In building his legacy, Jacobs (37-3, 30 KOs) has a bit of refurbishing to do. The switch hitter put on an uninspiring performance against journeymen Gabriel Rosado in his most recent ring appearance. Heading into their showdown, the prevailing thought process was that Jacobs was simply too fast, too strong and flat out too good for Rosado. Regardless of that notion, Jacobs struggled mightily before eking out a highly controversial split decision.
With several months to analyze his performance, Jacobs admits that it wasn’t his proudest moment in the ring. With that said, there were certain factors behind his lackadaisical approach.

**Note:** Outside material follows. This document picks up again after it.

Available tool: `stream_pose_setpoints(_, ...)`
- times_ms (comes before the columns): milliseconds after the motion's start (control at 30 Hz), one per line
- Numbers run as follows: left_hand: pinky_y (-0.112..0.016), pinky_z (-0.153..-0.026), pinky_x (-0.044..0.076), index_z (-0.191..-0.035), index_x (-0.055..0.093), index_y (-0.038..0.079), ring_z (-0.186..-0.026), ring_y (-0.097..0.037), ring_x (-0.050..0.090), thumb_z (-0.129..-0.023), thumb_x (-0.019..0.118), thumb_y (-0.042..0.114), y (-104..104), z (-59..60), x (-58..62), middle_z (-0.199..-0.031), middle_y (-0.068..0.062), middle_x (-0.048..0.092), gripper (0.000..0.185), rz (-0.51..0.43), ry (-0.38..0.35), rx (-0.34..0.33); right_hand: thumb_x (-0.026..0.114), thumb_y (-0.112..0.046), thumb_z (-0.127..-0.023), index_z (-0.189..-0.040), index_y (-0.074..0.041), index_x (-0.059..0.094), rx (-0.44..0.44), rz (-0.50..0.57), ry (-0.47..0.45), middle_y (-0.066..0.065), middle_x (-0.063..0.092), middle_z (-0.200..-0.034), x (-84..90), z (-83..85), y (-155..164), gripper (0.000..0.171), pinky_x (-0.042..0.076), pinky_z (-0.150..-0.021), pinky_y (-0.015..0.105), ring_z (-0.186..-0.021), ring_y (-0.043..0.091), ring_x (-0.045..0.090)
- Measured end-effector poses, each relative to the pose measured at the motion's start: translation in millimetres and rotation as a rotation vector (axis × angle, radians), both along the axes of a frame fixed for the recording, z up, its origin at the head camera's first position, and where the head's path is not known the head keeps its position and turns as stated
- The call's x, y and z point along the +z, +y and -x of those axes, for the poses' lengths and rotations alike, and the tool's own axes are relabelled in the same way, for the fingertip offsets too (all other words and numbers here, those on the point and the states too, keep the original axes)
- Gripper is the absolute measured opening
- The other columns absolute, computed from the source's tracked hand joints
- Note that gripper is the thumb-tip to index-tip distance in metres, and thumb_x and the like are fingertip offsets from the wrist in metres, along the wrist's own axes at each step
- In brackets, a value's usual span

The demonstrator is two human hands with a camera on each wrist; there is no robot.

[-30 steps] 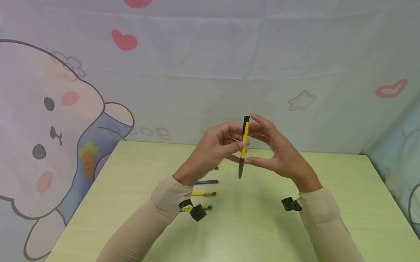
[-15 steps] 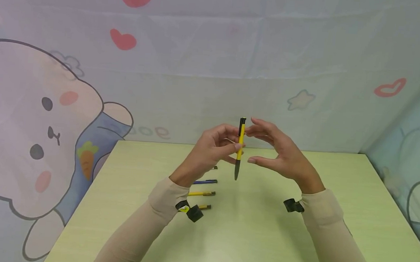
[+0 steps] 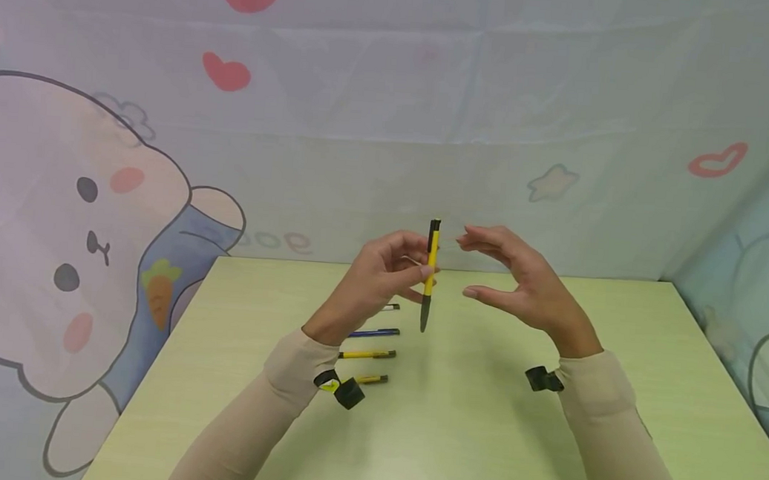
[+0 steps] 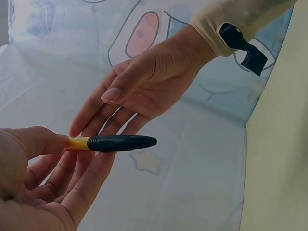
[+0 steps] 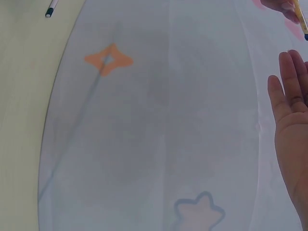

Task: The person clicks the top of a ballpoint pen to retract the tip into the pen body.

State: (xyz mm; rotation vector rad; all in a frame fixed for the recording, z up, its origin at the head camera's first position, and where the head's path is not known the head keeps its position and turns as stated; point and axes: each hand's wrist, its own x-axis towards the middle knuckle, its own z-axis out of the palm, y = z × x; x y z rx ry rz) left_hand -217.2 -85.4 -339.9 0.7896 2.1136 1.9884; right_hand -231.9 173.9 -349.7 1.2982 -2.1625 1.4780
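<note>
A yellow ballpoint pen (image 3: 432,262) with a black clip and dark grip stands nearly upright above the table in the head view. My left hand (image 3: 385,273) pinches its middle between thumb and fingers. In the left wrist view the dark tip end of the pen (image 4: 122,143) juts past the left fingertips. Apart from the pen, on its right, my right hand (image 3: 522,283) is held with thumb and fingers spread and nothing between them. The right wrist view catches the palm side of the right hand (image 5: 293,130) at its edge.
On the pale table (image 3: 479,425), below the left forearm, lie a blue pen (image 3: 378,332), a yellow pen (image 3: 370,354), another yellow pen (image 3: 373,379) and a white pen (image 3: 391,307), partly hidden. A printed cloth (image 3: 394,107) hangs behind the table.
My left hand has moved left with the pen. The right hand, earlier at the pen with thumb and fingertip, has drawn off to the right, widening the gap.
</note>
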Motion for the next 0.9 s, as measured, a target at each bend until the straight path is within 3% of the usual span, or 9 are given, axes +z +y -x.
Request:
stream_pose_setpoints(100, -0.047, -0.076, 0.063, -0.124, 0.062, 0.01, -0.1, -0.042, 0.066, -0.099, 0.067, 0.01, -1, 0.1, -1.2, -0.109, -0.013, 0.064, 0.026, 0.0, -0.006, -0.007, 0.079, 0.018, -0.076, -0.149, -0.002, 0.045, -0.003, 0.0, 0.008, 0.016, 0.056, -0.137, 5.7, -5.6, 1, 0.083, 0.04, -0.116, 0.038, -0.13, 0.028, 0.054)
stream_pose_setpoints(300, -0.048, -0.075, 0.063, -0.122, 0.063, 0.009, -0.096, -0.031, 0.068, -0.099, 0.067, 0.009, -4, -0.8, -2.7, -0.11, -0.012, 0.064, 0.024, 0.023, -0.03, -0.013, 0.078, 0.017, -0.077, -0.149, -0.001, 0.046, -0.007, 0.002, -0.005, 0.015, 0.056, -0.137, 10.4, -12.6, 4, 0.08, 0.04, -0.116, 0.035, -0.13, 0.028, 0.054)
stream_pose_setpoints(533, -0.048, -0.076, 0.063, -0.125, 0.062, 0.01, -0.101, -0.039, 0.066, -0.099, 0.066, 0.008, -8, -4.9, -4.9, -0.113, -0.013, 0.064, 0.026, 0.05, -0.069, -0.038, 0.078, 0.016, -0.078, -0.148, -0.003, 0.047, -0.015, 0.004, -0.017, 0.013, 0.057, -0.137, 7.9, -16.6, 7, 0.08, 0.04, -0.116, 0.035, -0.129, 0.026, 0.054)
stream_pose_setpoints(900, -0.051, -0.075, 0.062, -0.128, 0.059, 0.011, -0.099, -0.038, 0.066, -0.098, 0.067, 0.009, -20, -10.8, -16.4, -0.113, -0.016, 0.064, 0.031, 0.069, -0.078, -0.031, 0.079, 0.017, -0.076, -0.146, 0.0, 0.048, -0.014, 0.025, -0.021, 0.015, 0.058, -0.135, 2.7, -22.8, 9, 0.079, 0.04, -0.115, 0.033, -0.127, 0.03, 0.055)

“My last performance wasn’t my best performance,” continued Jacobs. “I hate to really make excuses but there were a lot of things going into that fight. I mentally couldn’t be at my best.”
Putting his recent outing to the side, Jacobs believes he has plenty to be proud of. He’s picked up several notable wins against the likes of Julio Cesar Chavez Jr., Sergiy Derevyanchenko and Peter Quillin. The New York native is now campaigning at super middleweight, and is currently riding a two fight win streak. Considering the names already plastered to his resume, Jacobs believes that if he can simply win another world title in his new home, he will have done enough to reach his ultimate goal.
“I want to be a Hall of Famer. I think it would solidify it if I became a two-division belt holder. Also, if I fought some of the key names. I just really want to give the best version of myself. When my career is done, I want to look back and say I gave it my all and I gave my life to the sport of boxing. I want to be proud of what I’ve done.”